• [WHAT IS EXPECTED]: Start at the line below containing "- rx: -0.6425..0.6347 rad" and stop at the line containing "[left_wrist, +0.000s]". Repeat every line of that stretch exactly, and nothing outside it.

• [COLLECTED DATA]:

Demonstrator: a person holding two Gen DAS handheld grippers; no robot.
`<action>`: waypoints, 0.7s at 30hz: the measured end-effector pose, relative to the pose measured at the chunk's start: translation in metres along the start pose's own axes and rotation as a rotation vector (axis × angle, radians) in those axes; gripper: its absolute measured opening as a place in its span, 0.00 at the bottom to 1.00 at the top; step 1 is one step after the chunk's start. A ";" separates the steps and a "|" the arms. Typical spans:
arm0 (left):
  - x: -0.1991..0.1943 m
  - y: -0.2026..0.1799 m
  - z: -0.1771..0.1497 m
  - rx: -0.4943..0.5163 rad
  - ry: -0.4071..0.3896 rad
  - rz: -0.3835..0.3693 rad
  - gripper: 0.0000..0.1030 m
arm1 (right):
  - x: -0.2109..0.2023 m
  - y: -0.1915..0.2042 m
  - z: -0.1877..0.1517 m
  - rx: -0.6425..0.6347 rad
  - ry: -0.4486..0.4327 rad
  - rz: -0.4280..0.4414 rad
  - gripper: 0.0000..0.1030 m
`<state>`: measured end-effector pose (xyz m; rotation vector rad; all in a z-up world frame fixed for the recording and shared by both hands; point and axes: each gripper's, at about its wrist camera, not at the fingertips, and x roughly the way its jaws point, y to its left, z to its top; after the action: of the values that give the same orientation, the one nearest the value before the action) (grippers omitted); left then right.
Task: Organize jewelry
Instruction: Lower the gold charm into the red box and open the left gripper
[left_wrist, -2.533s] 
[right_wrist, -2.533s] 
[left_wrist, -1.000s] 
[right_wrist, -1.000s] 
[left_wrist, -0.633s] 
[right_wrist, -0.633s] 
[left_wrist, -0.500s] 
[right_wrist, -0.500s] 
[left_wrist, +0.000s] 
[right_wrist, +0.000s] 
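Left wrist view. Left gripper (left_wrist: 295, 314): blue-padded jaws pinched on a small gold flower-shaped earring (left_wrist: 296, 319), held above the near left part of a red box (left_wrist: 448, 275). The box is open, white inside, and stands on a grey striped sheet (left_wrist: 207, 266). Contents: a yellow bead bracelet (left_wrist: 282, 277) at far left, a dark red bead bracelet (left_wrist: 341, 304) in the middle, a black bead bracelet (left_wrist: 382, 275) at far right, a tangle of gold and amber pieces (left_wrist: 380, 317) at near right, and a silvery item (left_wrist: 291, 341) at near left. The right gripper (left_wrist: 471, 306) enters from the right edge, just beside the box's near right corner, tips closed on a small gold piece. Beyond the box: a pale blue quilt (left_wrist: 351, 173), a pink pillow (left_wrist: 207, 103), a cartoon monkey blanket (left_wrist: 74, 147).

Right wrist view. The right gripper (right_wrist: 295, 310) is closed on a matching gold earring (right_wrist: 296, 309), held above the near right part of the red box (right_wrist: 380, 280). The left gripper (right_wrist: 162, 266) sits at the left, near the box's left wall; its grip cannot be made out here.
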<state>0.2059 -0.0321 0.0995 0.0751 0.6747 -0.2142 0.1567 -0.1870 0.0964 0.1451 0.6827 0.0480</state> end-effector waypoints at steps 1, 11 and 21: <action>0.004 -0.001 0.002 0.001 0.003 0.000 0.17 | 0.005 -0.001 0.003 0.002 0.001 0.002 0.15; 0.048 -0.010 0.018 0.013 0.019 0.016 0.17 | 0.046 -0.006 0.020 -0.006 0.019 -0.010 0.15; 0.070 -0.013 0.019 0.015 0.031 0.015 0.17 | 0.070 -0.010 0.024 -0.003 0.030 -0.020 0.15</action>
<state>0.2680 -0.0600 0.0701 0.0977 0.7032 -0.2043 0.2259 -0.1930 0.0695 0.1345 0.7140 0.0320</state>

• [ANSWER TO THE EXERCISE]:
  - rx: -0.6425..0.6347 rad
  - ry: -0.4486..0.4327 rad
  - rz: -0.4280..0.4414 rad
  - gripper: 0.0000..0.1030 m
`<state>`: measured end-effector pose (xyz m; rotation vector rad; all in a z-up world frame fixed for the recording and shared by both hands; point and axes: each gripper's, at about its wrist camera, not at the fingertips, and x roughly the way its jaws point, y to its left, z to its top; after the action: of the values that give the same orientation, the one nearest the value before the action) (grippers omitted); left then right.
Task: Organize jewelry
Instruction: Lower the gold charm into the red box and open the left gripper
[left_wrist, -2.533s] 
[right_wrist, -2.533s] 
[left_wrist, -1.000s] 
[right_wrist, -1.000s] 
[left_wrist, -0.633s] 
[right_wrist, -0.633s] 
[left_wrist, -0.500s] 
[right_wrist, -0.500s] 
[left_wrist, +0.000s] 

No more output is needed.